When you reach the line with "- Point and" in the data below, begin printing lines exactly, and stop once the line with "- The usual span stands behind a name" has been printed.

** Supplied records follows **

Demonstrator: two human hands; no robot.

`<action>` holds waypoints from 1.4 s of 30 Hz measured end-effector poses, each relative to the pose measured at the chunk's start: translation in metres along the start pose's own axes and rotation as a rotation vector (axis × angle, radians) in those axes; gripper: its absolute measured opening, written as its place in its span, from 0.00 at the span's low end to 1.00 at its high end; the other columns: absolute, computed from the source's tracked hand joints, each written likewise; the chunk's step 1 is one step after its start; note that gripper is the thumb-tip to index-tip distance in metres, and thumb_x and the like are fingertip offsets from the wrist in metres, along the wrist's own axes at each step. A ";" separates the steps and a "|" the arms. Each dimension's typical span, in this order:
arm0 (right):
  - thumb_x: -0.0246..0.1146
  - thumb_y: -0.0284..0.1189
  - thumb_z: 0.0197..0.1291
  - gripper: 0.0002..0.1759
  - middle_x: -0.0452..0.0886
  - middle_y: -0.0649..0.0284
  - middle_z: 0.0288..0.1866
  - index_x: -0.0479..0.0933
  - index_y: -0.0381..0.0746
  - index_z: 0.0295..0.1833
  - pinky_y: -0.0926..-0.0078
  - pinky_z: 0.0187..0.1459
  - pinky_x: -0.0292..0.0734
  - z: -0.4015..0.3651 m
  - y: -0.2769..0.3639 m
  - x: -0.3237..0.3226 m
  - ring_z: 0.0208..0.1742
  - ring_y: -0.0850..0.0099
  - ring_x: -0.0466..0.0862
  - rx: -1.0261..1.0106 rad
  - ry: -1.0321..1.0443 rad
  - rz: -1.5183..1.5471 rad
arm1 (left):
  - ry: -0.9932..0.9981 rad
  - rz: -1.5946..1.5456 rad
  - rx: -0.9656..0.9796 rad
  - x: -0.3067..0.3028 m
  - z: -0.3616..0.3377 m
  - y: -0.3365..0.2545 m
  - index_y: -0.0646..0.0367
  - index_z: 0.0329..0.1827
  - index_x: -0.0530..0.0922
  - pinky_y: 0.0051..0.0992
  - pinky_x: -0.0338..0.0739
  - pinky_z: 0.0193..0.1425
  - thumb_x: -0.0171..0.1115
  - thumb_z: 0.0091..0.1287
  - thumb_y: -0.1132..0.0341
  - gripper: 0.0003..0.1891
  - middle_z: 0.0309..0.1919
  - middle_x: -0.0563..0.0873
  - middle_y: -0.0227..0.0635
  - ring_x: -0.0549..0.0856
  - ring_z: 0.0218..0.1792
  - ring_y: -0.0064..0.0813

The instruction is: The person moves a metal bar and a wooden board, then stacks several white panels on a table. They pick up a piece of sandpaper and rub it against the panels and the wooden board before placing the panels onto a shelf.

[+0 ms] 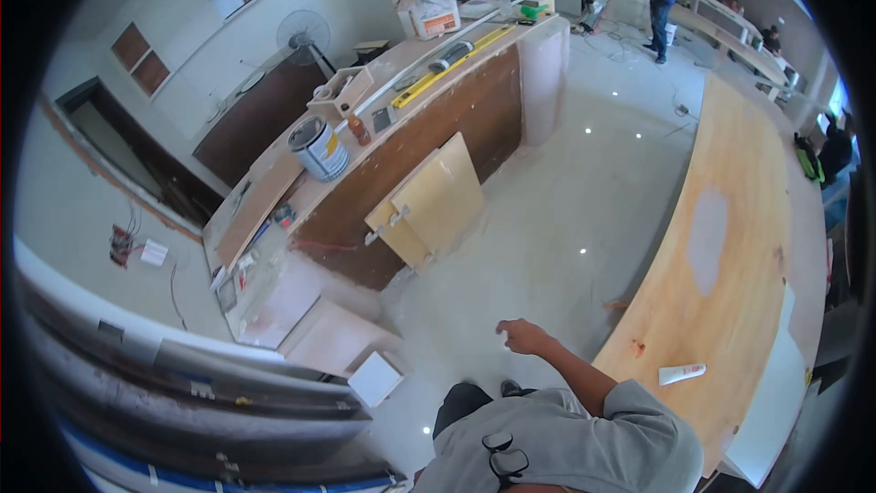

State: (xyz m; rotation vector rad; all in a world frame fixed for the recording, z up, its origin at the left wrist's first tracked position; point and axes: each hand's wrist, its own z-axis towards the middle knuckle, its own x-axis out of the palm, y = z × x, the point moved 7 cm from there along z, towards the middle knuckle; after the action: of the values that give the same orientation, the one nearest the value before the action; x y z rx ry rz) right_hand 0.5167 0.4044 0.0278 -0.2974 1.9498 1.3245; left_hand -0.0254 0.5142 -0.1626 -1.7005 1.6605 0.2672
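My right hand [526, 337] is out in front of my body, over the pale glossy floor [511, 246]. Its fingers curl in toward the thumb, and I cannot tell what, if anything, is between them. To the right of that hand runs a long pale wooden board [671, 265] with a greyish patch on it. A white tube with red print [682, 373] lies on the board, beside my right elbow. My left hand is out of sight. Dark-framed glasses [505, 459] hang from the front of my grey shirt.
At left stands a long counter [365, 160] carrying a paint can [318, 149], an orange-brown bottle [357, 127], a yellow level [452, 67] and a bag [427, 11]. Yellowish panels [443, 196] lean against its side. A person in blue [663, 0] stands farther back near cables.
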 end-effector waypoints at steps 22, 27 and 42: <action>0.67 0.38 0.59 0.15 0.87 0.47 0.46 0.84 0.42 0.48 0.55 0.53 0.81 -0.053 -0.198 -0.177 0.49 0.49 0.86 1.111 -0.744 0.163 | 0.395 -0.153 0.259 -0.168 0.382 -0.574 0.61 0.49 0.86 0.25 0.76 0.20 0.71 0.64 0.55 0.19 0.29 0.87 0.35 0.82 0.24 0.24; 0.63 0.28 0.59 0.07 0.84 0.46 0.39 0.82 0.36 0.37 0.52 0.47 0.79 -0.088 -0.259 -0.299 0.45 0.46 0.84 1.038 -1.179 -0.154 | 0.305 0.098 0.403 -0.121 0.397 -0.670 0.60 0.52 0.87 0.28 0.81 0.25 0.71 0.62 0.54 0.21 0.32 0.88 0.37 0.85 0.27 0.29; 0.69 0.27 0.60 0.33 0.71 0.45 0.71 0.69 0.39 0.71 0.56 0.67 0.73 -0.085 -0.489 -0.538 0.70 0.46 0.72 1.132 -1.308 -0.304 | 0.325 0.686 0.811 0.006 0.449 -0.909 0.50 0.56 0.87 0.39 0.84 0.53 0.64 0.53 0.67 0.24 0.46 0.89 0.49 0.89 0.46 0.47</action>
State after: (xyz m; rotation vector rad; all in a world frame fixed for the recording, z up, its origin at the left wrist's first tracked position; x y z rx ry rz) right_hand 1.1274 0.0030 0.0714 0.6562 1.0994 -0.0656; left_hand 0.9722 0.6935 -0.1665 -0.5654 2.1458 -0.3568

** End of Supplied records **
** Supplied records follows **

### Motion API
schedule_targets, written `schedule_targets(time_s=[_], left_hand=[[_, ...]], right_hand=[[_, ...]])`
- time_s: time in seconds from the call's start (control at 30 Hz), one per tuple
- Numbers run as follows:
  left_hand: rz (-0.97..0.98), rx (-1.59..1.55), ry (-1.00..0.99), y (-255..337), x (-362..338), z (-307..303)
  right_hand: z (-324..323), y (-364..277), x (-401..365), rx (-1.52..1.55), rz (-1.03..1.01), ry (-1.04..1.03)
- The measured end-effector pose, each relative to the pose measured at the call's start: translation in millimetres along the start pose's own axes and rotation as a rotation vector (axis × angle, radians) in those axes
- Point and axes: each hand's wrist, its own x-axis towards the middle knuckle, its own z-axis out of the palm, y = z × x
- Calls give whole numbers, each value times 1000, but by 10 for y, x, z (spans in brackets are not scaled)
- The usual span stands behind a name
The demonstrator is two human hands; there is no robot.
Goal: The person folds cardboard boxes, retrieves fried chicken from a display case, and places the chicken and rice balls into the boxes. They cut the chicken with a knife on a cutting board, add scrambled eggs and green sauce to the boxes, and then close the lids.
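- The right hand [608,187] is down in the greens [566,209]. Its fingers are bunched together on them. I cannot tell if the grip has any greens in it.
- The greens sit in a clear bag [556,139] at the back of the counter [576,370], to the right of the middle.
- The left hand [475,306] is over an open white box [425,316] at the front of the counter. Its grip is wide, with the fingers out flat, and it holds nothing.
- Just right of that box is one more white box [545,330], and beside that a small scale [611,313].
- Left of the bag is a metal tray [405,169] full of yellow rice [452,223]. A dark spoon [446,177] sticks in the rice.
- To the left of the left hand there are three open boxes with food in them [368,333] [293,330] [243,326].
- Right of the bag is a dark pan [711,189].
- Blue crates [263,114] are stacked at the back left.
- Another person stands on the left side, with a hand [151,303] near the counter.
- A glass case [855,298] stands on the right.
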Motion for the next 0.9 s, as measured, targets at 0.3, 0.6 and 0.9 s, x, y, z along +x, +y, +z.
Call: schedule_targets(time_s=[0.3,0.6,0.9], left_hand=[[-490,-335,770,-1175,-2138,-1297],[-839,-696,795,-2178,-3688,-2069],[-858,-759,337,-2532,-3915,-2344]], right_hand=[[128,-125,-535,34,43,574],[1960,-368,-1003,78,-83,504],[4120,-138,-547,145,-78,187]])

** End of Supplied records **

**Solution for this task:**
- Point and axes: each hand's wrist, its own x-axis towards the middle knuckle, its own z-axis out of the palm, y = z × x
- Calls give whole numbers, each value times 1000, but by 10 for y, x, z (spans in brackets are not scaled)
- The usual span stands behind a name

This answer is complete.